Andres Köster (played an NKVD soldier), actor:

This was my first experience in film, since my real profession is a tenor-singer. But I did understand the differences between film and theatre. Actor has to hold back about 80% emotions on screen, because film is more real than theatre, and 3D film is the most real of all arts. Yet as in music, you can sing with the right tone, but if there’s no emotion, no feeling behind it, it’s just a tune, not a song.

Hans Mülberg (played Olderman, head of tribunal), actor :

3D is the most perfect realization of „destroying the 4th wall”; the barrier that separates the screen and the audience. People sitting next to you in the cinema fade in the same room and space with people on screen. If you presume that such film technology brings new methods of acting, my opinion is that you are absolutely right. Creating your role demands even more concentration, since we see more details, more connections between characters. It increases actor’s alertness.

Rein Rannap, music composer:

Ever since time of silent films, it was a pianist who gave the sound. I didn’t try to recreate words or story into a melody, rather to focus on moods, synchronize rhythms and, of course, play the role of the pianist in the era of silent films. My goal was to make a unity of aesthetics for image and sound, in order to keep everything in the same language, in the same tonality, avoiding contrasts. Camera allowed with its movement to give versatile background sounds, and editing only made me to react on the changes and back it up with melody. It was truly an inspirational way to compose music.

Max Golomidov, 2nd camera operator :

We had lots of long-takes, so everyone had to co-operate and everything had to be well thought through. I worked closely with director of photography Ališer Hamidhodžajev. He was a very strategic in his filming, foreseeing very fast if the scene was not going to work. Thanks to his strategic eye all those long-takes succeeded. 3D has lots of nuances, including its working in certain positions with the filmed object. The connection between actor and camera still remains, it just has more mathematics in it.

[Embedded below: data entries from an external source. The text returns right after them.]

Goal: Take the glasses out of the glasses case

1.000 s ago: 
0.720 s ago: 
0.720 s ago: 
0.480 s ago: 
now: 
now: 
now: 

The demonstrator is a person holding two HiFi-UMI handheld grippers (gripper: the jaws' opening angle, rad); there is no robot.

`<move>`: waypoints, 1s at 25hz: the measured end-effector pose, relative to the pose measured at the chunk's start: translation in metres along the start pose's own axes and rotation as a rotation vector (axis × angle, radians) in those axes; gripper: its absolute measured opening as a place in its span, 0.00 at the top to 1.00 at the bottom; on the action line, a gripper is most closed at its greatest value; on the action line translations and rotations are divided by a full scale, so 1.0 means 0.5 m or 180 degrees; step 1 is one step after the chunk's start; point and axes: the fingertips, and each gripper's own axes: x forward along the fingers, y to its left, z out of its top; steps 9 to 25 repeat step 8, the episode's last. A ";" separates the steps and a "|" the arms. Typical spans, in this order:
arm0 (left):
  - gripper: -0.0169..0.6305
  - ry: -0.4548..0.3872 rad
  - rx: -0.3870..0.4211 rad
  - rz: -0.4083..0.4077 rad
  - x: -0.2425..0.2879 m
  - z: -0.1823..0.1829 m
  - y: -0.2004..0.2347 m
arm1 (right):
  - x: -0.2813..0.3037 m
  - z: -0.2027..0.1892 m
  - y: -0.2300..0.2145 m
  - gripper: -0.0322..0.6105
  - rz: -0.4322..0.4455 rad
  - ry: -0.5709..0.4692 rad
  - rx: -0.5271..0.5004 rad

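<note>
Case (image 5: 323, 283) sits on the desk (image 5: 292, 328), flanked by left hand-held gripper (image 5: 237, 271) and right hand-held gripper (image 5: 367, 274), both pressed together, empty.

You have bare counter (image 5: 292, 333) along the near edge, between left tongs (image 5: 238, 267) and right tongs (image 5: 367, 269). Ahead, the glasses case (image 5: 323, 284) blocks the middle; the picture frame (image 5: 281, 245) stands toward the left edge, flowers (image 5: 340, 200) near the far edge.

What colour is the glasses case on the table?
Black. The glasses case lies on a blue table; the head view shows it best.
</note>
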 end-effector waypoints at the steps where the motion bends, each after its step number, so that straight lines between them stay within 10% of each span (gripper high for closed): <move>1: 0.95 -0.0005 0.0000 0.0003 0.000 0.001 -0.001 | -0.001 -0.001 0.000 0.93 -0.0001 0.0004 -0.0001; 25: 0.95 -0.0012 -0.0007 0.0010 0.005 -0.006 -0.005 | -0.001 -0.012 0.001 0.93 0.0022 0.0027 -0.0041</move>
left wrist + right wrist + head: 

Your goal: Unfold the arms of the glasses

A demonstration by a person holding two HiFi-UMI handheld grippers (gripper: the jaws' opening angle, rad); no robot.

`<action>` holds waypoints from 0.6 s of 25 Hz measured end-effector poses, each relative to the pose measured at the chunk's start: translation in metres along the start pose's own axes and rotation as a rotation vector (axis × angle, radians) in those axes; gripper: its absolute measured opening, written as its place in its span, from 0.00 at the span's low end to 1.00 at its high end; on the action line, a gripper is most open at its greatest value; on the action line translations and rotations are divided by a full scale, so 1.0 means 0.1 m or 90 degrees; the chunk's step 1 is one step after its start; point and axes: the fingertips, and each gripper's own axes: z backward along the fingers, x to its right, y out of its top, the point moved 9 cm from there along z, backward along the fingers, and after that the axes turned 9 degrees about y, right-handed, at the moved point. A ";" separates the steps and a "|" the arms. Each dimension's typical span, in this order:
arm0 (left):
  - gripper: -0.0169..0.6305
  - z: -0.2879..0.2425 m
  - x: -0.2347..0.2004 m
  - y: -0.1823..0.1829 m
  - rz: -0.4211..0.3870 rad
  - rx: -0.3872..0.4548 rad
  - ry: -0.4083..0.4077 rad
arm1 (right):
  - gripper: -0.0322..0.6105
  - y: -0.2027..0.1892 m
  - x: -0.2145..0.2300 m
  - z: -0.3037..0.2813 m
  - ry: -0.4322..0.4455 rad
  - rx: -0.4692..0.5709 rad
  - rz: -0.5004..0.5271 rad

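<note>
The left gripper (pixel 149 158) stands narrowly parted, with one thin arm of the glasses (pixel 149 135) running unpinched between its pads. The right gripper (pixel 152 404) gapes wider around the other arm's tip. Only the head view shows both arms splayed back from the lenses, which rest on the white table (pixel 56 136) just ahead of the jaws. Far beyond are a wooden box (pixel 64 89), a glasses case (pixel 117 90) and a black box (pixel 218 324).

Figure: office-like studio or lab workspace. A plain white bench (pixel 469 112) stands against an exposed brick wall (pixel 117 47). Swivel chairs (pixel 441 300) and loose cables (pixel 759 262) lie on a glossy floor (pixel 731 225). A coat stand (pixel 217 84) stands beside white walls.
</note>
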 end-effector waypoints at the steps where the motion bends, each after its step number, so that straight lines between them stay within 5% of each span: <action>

Eduard Vaselo, 3D digital Sputnik :

Some Hollywood films tend to have rather controlled 3D effects; we chose to amplify the effect. What comes out of camera is rough, so you as an illusionist need to make it into something good and believable. It is a very technological process: all the editing, programming, inputs and outputs, rendering… But in order to make the 3D work, it needs to have a purpose, it needs to have both the visual and emotional dimension. And if you ask me about future of film, it’s not only a technological question. Personally I believe that films will continue to exist, but the impressionism will increase. The story as such will always remain.